I’m totally stoked about grad school now. For instance I will also be applying to Johns Hopkins, which basically revolutionized American approach to medical practice and scientific experimentation processes. Prior to Johns Hopkins, American medical knowledge could be best described as quackery. The international relations arm of the university was started after World War 2, as the US realized that it would have to take a greater interest in the rest of the world, and sought to figure out what subjects its students would have to know about in order to practice and apply sound theory in the new real world. That is, the university attempts to teach students how to actually do something with what they learn, which I whole-heartedly approve of over a purely academic pursuit of international affairs. I went to their web site and watched the Open House video streams they had, one of which involved members of the faculty and one which had graduating students answering questions. It was quite informative. One of the members was Francis Fukiyama, who is pretty well-known through his foreign affairs and international economics essays and lectures. Anyway, I had known him best through the grilling his theories got from Clive Hamilton in his book about hyperconsumption, “Growth Fetish”. But he seemed like a pretty cool guy. When he announced that he had to leave early though, I could tell he was “one of those professors”.
I can’t wait to see how I do in getting into these schools! My girlfriend, parents, and MonkeyPope tell me that being an Army linguist in special ops airborne would put me far above my competition, and the diversity of my background and GRE score would help confirm that. With great recommendations and a stunning statement of purpose that I have planned, I think I’m in good shape.

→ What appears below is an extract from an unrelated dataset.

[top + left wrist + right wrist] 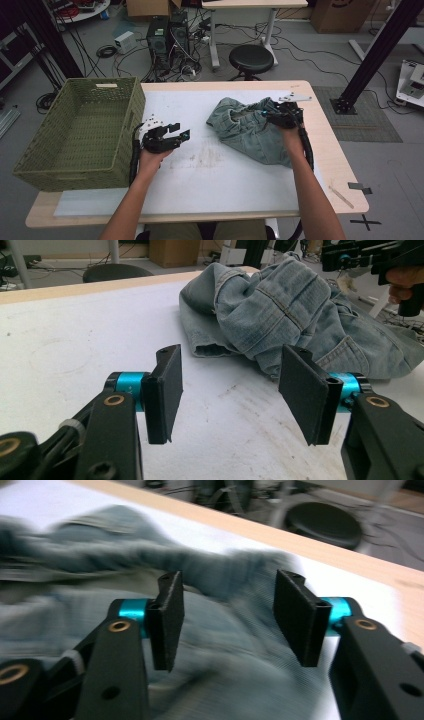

I stay awake some nights thinking about how exciting it would be to get accepted to these schools. It will be a true test to me of my personal development. I mean, I could be interning at some institution like the World Bank or the State Department next year!
In the back of my mind, I am dying to work on the two business ideas I have, the book idea I am trying to expand upon, and an artistic mini-idea I want to make public. I need to get at least the business ideas out soon before someone else figures them out. It makes me antsy and anxious.
This may all be facilitated by my attempts to convince my bosses that I stay on rear detachment during my unit’s next deployment. Everyone seems receptive to it, knowing I’m getting out soon and thinking it pointless to send me over, especially when I can actually run some ops from here once my clearance is sorted out. That said, it still is pending my sergeant chain of command’s decision. So we’ll see, soon.